Напиши Маркс свой «Манифест Коммунистической партии» или нет, это не отменило бы череду европейских революций 48 года, Франко-прусскую войну и последовавшую за ней войну мировую. Толпы рабочих, скандирующих «Хлеба или свинца!», и генерал Кавеньяк, делегированный для расстрела рабочих, – это совсем не Маркс придумал. Подобно тому, как нет вины Ленина в том, что началась Первая мировая война, которая сделала русскую революцию возможной (или неизбежной), так нет вины Маркса в том, что в 1848 году пришло время подводить итоги европейской истории.
Фраза «век расшатался» звучит в мире, когда кончается очередной цикл мирового порядка. Должен прийти человек, который соединит распавшуюся связь времен, в те годы нашлось несколько людей, претендующих на роль спасителя Европы: таким именно был Бисмарк, подобные амбиции имел Наполеон III, вот и Маркс взял на себя эту миссию. Время нуждалось в директивном решении: прусский юнкер стал собирателем германских княжеств (в перспективе – конструктором Европы), племянник Бонапарта, авантюрист, стал президентом, затем императором Франции, в те же годы живописец из Экса, Поль Сезанн, решил, что он восстановит гармонию в искусстве – надо, по его словам, «оживить классику на природе», то есть воссоздать утраченный порядок.
Восстановление – весьма существенный компонент рассуждений: никто из них не был просто ниспровергателем, но каждый мнил себя восстановителем порядка вещей.
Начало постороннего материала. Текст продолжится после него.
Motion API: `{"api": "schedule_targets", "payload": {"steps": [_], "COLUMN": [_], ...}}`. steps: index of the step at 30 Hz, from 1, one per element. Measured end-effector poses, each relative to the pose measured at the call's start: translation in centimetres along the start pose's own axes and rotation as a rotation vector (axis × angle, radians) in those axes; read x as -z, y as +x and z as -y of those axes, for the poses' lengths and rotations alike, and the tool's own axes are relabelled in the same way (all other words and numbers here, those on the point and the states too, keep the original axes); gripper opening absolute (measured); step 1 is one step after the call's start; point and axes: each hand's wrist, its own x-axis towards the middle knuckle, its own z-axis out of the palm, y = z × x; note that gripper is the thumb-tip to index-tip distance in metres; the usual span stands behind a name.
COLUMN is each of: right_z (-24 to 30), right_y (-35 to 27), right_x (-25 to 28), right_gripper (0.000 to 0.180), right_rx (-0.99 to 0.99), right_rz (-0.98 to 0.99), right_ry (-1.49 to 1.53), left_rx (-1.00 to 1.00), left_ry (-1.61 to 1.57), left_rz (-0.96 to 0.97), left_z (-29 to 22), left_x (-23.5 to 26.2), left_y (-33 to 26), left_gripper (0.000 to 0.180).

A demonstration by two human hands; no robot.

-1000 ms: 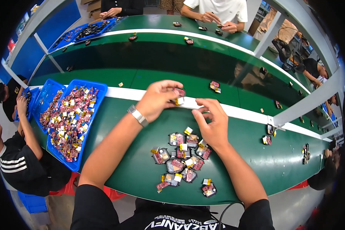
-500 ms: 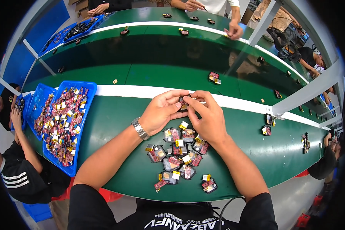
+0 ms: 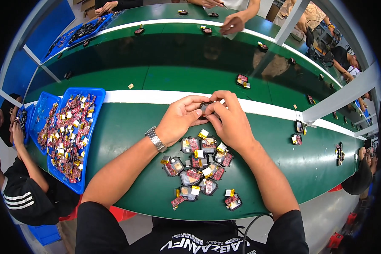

Собственно, Луи Наполеон говорил практически то же самое, что Поль Сезанн, надо сказать, что, когда все эти люди подыскивали слова для выражения идеала, они часто пользовались одними и теми же словами. То, что Маркс обозначал как цель социального развития, выглядит как античный полис, лишенный обязательного рабства; Бисмарк желал возродить рейх, то есть античную империю; Сезанн хотел приспособить классический канон для современного видения природы – это все тоска по утраченной античной мере вещей. Выражаясь словами Христа: «Не изменять закон я пришел, но исполнить». Подобно прусскому юнкеру и живописцу из Прованса, журналист «Новой рейнской газеты» почувствовал в себе силы вдохнуть в западную историю новые силы.
Каждый из этих планов претендовал на универсальность: так и во времена крушения Рax Romana существовало несколько проектов переустройства сознания Европы – помимо планов готов или бургундов, помимо логики мелких землевладельцев, существовала также христианская доктрина, которая наряду с другими претендовала на глобальный план изменения общества. Все эти проекты состоялись.
«Классика на природе», прусский порядок, призрак коммунизма, бродящий по Европе, – это все разные названия одного и того же явления: пользуясь выражением Гегеля, данное явление следует назвать «мировым духом». Всякий пытался определить мировой дух, выразить его через арсенал понятий, каковым располагал. Однако цель разнородных усилий сходна: все тщились гальванизировать титаническую мощь западной цивилизации. Это не имеет отношения ни к смене цивилизаций (модель Тойнби), ни к угасанию активности этноса (теория Гумилева), ни к закату цивилизации (прогноз Шпенглера). Речь об ином: история Запада подобна истории Феникса: она приходит к концу, сгорает и тут же возрождается из огня – то, что в исторических циклах именуется «возрождением», есть оживление античного проекта; внутри данной западной цивилизации, рефлективно-традиционной, и строились рассуждения.
К конкурентам-спасителям относились ревниво. Маркс выделял Луи Наполеона как объект особого презрения, и Бисмарк тоже Наполеона III презирал; так Пушкин концентрировал презрение на историческом писателе Булгарине, а Гоген специальным образом не любил салонных импрессионистов – большой мастер не любит профанаций.